Remember that the equality used in pattern matching
becomes your notion of propositional equality. So
this is a significant step with potentially interesting
consequences. It makes type theory just a bit more
intensional and a bit more reflective, in that type
constructors become provably injective and disjoint.
I don't consider that a crime, but it rules out some
kinds of "up to isomorphism" thinking. It also allows
you to define equality of Sets in Set

record TT : Set where

SetEq : Set -> Set -> Set
SetEq A B = HId {A -> TT} {B -> TT} _ _

which is, again, not necessarily a crime. In the OTT
paper, we have Prop a subuniverse of Set and Set
equations in Prop. Type constructors are injective
and disjoint: the intuition for set equality is that
it induces a representation-preserving coercion
from one side to the other, erasable at run-time.
That's certainly a more intensional notion than
isomorphism, but with quite a practical motivation.

In Coq, you can prove that Bool isn't Nat by
considering the predicate "has three distinct elements"
but you can't prove Nat isn't BTree in the same way.
My point is that this isn't so much a "fix" as a
distinct *choice*, of which I happen to be in favour.
There's more where that came from: "what is the
notion of equality hidden in pattern matching?" is
the key issue of pattern matching. It needs to pulled
out into the open.

Note, however, that making type constructors injective
only solves Dan's problem because he's lucky enough to
have a type constructor in the right place at the right
time.

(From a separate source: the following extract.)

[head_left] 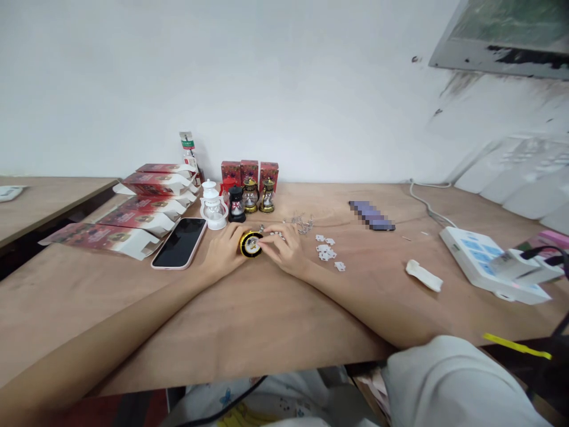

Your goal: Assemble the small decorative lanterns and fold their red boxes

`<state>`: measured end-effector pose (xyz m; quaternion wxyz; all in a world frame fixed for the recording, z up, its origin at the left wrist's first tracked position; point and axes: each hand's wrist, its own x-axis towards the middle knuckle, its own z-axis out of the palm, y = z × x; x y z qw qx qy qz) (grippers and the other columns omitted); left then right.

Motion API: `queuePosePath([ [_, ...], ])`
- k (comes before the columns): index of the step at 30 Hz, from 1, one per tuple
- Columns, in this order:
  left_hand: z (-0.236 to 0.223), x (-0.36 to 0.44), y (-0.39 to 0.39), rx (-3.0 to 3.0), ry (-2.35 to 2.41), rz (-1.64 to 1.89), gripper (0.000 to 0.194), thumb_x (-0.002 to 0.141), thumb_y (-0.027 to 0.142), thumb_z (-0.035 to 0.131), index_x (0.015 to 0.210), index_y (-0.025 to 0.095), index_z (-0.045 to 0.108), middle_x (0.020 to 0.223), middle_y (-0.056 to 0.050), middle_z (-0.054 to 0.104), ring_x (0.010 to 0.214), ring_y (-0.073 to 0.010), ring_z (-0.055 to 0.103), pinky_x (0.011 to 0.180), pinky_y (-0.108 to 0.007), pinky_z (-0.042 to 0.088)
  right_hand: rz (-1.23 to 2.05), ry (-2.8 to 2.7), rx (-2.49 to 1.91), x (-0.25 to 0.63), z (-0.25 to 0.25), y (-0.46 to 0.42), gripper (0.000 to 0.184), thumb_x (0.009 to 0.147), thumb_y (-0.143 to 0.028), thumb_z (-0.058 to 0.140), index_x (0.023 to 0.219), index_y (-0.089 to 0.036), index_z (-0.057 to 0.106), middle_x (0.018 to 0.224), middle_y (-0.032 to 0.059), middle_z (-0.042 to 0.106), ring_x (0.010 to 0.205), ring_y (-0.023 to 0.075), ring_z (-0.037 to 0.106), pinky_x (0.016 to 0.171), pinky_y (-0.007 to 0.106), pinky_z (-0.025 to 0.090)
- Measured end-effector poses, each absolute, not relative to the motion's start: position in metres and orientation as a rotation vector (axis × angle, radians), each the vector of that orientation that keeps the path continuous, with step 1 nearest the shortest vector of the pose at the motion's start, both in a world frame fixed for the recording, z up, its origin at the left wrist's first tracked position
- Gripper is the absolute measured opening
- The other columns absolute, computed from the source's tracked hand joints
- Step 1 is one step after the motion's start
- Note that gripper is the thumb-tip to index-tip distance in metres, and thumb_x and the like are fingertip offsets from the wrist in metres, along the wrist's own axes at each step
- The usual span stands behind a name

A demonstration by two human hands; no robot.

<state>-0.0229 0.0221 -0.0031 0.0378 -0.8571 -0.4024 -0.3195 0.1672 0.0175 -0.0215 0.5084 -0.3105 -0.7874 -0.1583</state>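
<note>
My left hand (224,250) is wrapped round the side of a small gold-and-black lantern (251,252), lying with its round underside facing me. Inside that underside, pale and shiny metal-looking parts show. My right hand (287,249) has its thumb and forefinger pinched together at the underside; what they hold, if anything, is too small to make out. Just right of my right hand lie several flat white plastic pieces (326,253). Behind it is a loose pile of small silvery metal pieces (303,223). A few small round bits (278,235) lie partly hidden by my right fingers.
Behind my hands stand a white lantern (214,207), a black lantern (236,206), a red one and two bronze ones, before red boxes (249,171). Leftward lie a phone (180,243) and opened cartons (133,213). Rightward are a pixelated flat object (372,216), white scrap (424,276) and power strip (484,261).
</note>
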Motion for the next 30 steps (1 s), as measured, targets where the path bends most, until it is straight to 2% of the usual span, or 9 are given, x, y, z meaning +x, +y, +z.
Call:
queuePosePath([
  [4,-0.003,-0.025,0.026,-2.597,-1.342,-1.211,0.033,0.078,0.033,0.059,0.107,0.019,0.051,0.106,-0.008,0.06,0.1,-0.0244,0.059,0.081,-0.036,0.049,-0.342,-1.864,-0.853,0.168,-0.022,0.02,0.021,0.094,-0.028,0.044,0.086,-0.02,0.062,0.095,0.0083,0.063,0.091,0.0196,0.057,0.081,0.036,0.038],
  [8,-0.003,-0.026,0.028,-2.51,-1.466,-1.442,0.035,0.078,0.04,0.059,0.104,0.018,0.051,0.103,-0.007,0.061,0.096,-0.0231,0.059,0.082,-0.037,0.049,-0.318,-2.076,-1.079,0.165,-0.024,0.026,0.014,0.088,-0.027,0.054,0.09,-0.02,0.066,0.11,0.0101,0.061,0.102,0.0246,0.05,0.084,0.039,0.037],
  [11,-0.002,-0.026,0.027,-2.537,-1.473,-1.414,0.035,0.077,0.039,0.06,0.105,0.019,0.052,0.106,-0.008,0.06,0.1,-0.0237,0.058,0.083,-0.038,0.049,-0.296,-2.223,-1.154,0.162,-0.024,0.029,0.012,0.085,-0.029,0.06,0.09,-0.021,0.069,0.116,0.0098,0.059,0.107,0.0269,0.046,0.086,0.042,0.036],
  [17,0.0,-0.026,0.025,-2.561,-1.473,-1.339,0.034,0.076,0.037,0.059,0.106,0.02,0.052,0.108,-0.007,0.06,0.101,-0.0242,0.058,0.084,-0.038,0.049,-0.218,-2.229,-1.203,0.162,-0.026,0.033,0.009,0.084,-0.022,0.061,0.087,-0.022,0.069,0.108,0.0082,0.062,0.104,0.026,0.047,0.086,0.043,0.038],
  [24,-0.001,-0.027,0.026,-2.594,-1.425,-1.241,0.035,0.076,0.032,0.058,0.107,0.019,0.05,0.109,-0.008,0.059,0.104,-0.0241,0.056,0.087,-0.037,0.047,-0.179,-2.216,-1.234,0.162,-0.026,0.033,0.009,0.083,-0.021,0.063,0.09,-0.019,0.068,0.111,0.0091,0.062,0.104,0.0267,0.047,0.086,0.044,0.039],
  [30,0.003,-0.025,0.022,-2.631,-1.403,-1.2,0.032,0.08,0.031,0.054,0.107,0.015,0.051,0.109,-0.012,0.058,0.104,-0.0259,0.056,0.088,-0.039,0.046,-0.049,-2.175,-1.309,0.162,-0.022,0.035,0.005,0.079,-0.021,0.068,0.08,-0.016,0.067,0.103,0.01,0.063,0.1,0.0258,0.05,0.088,0.042,0.04],
])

With the new type unification, my "boo" above
becomes ok, but if I switch to using recursively
computed vectors, it breaks again, because we are
unifying the application of a less special function.
The "woohoo" version is completely agnostic in this
respect: the right to treat the vectors as equal is
bought and paid for by the equation on their lengths.

The only effective general way to work with
heterogeneous equations is to ensure that you always
carry enough assumptions to explain why the
intensionally distinct types can be treated the same.
Het-eq is what lets you shift from working within one
given type to working within one given *telescope*:
equations between elements of arbitrary pairs of types
may be stated, but are not especially useful. There
used to be a metaphor about compassionate conservatism
which brought out this characteristic more clearly: I
think this is the first time that I regret its loss.